サマワの目抜き通りの円形交差点に9月上旬、サドル師の肖像画が掲げられた。自衛隊がサマワと日本の友好を記念して設置した石灯ろうの碑があった場所だ。サドル師派同県代表のイマッド・シャマリ師は「碑は日本による占領の象徴だった。肖像画設置で市民は占領拒否を表現したのだ」と語る。

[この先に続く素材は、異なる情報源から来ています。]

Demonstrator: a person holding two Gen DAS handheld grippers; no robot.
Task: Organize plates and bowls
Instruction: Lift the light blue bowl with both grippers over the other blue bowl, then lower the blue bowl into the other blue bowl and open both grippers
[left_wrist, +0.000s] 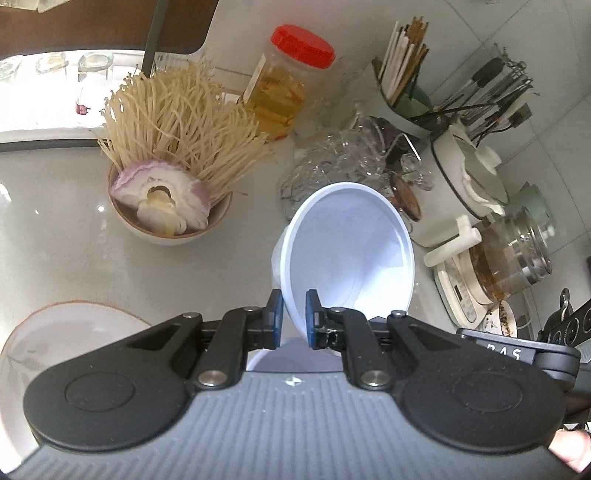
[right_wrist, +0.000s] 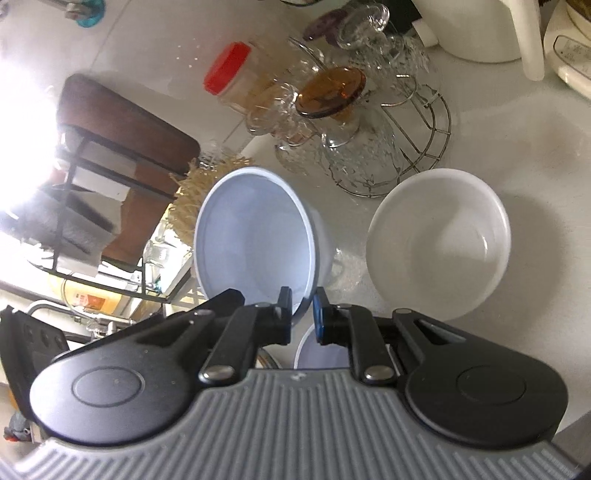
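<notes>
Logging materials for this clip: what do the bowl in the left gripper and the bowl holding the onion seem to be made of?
Held bowl: probably thin plastic, pale bluish-white, semi-matte; light glows through its wall. Onion bowl: likely glazed ceramic, with a thick, glossy off-white wall and brownish rim.

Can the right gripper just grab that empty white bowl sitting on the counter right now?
Probably not yet. The right gripper is shut on the rim of a pale blue bowl, so its jaws are full. The white bowl sits uncovered on the counter, with nothing blocking the way.
</notes>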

マフディ軍にシーア派の若者が引きつけられている背景には、バグダッドを中心に激化の一途をたどるスンニ派との宗派対立や、改善の兆しが見えない失業状況などがある。マフディ軍の台頭はイラン国境に近いアマラやムサンナ県に近いディワニヤで顕著で、同軍が都市の大部分をコントロールしており、イラク軍や多国籍軍との大規模衝突が起きている。
★元大統領派も転身
サマワのハッサンさん(28)は最近、マフディ軍に加わった。旧フセイン政権時代には若者たちで作る親フセイン派のゲリラ部隊フェダイン・サダムのメンバーだった。ハッサンさんは「各地でシーア派とスンニ派が殺し合っている。シーア派を守るために戦おうと思った」と動機を語る。
マフディ軍との関係は不明だが、自衛隊撤退後、サマワでは旧バース党幹部の暗殺、シーア派のシスタニ師派代表の暗殺未遂などの事件が発生した。失業状況改善を求めるデモでは警察と住民が衝突し、双方で計12人が死傷した。
★UAEに移住
自衛隊を支援した住民にも不安が広がっている。サマワの日本友好協会会長を務めていたアンマル・ヒデル氏は経営する宝石店などを爆弾テロで破壊された。同氏はアラブ首長国連邦(UAE)への移住を決意し、ビザを申請した。
それでも、シーア、スンニ両派が混在し、宗派間衝突の絶えない地域に比べ、シーア派主体のムサンナ県の治安は比較的安定している。このため、サマワにはバグダッドやイラク中部バクバから宗派対立を避けて国内避難民が流入、既に数百世帯が移り住んだとされる。
★パン屋に行けず
バクバで駐車場などを経営していたモルタダさん(40)とダーファルさん(32)兄弟は9月15日に移住した。いとこがスンニ派過激派に殺害され、知人がテロで子ども4人を失ったのがきっかけだ。「この10カ月間、パン屋にさえ行けなかった。毎日、近所の誰かが殺された」とモルタダさんが語る。避難民の増加はイラク各地で深刻化する治安悪化を物語っている。